That is not to say that God does not have qualities we normally associate with the feminine.  The Bible is full of analogies to God through qualities we normally associate with women/femininity by using language about things like conception, care, nurturing, feeding, holding close, covering, birthing, sheltering, etc.  (Genesis 17:1,2; 28:3; Genesis 35:11; Genesis 48:3,4; 49:25.

The name of God, El-Shaddai, means God Almighty, God All-Powerful. El points to the power of God Himself. But Shaddai seems to be derived from another word meaning breast (shadaim), which implies that Shaddai is one who nourishes, supplies, and satisfies. It is God as El who helps, but it is God as Shaddai who abundantly blesses with all manner of blessings.

 [NOTE:  The debate falls primarily into two camps: egalitarians (from French égal, meaning "equal") and complementarians.
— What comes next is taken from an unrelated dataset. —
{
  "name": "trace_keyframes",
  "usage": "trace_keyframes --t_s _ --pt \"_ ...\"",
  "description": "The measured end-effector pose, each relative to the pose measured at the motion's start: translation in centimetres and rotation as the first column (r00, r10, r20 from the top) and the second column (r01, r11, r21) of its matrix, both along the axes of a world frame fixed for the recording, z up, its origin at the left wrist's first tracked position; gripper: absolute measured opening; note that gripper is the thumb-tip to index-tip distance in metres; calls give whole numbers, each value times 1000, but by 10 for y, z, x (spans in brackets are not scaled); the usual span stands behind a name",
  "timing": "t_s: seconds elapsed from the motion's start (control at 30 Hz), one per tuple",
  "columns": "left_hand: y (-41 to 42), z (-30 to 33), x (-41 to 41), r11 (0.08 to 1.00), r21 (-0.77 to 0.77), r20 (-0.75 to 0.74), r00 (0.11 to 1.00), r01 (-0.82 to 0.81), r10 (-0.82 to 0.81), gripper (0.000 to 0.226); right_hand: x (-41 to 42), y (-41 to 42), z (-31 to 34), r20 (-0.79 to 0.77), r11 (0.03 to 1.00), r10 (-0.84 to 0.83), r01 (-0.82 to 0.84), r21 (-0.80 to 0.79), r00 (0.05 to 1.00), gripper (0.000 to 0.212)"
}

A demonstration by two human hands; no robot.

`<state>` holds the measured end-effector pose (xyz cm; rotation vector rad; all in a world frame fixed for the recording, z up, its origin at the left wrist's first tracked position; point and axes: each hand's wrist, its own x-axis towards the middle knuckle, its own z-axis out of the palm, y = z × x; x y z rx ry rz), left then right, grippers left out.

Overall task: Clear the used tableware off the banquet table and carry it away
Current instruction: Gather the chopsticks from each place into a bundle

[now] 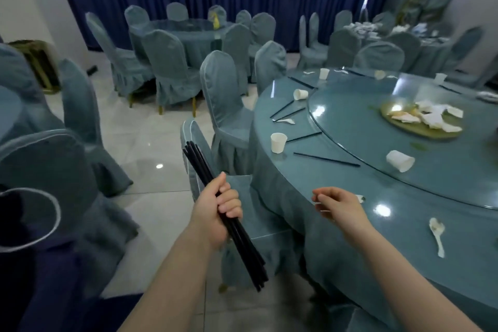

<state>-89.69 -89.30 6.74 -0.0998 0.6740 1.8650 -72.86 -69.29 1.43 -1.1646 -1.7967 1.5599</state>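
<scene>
Clearing partly done. Left hand [215,213] grips a bundle of black chopsticks [229,224] beside the banquet table [283,197]; right hand [339,206] hovers at its near edge, fingers loosely curled, empty. Paper cups [278,142], loose chopsticks [326,159], a spoon [437,234] and the littered plate [423,123] remain.

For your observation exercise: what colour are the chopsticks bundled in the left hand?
Black, clearest in the head view: chopsticks, left hand.

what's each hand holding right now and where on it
The left hand grips a bundle of black chopsticks around its middle, ends sticking out both ways. The right hand holds nothing, its fingers loosely curled.
</scene>
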Motion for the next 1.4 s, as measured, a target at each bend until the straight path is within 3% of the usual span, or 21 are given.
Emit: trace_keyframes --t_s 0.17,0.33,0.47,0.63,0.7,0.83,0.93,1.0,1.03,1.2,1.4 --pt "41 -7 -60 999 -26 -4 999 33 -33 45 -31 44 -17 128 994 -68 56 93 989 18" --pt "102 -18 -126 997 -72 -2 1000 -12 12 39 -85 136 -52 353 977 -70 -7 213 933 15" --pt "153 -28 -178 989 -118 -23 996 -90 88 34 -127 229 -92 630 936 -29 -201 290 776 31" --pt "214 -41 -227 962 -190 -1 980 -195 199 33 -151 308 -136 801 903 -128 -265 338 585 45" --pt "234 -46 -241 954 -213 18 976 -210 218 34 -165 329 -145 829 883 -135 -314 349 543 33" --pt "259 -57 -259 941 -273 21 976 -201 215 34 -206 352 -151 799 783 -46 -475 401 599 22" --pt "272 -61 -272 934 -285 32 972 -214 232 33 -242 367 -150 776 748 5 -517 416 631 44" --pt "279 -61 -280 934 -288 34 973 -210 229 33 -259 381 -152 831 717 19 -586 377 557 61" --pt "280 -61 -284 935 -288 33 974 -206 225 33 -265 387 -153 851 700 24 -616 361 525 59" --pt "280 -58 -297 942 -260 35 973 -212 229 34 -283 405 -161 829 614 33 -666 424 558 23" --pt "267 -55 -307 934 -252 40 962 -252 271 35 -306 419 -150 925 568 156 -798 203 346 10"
Egalitarians (for example, the organization Christians for Biblical Equality) contend that men and women are functionally equivalent and interchangeable in most roles within society, marriage, and the church. Complementarians (for example, the Council on Biblical Manhood and Womanhood) contend that men's and women's roles within society, marriage, and the Church are different and complementary. Egalitarians claim that men or women can serve as Elders and pastors in the church; complementarians claim that the office of Elder is restricted to males alone (though associate pastors may, in some cases, be women). Complementarians believe in the headship of man in marriage; egalitarians deny that males have any special authority or leadership within marriage.]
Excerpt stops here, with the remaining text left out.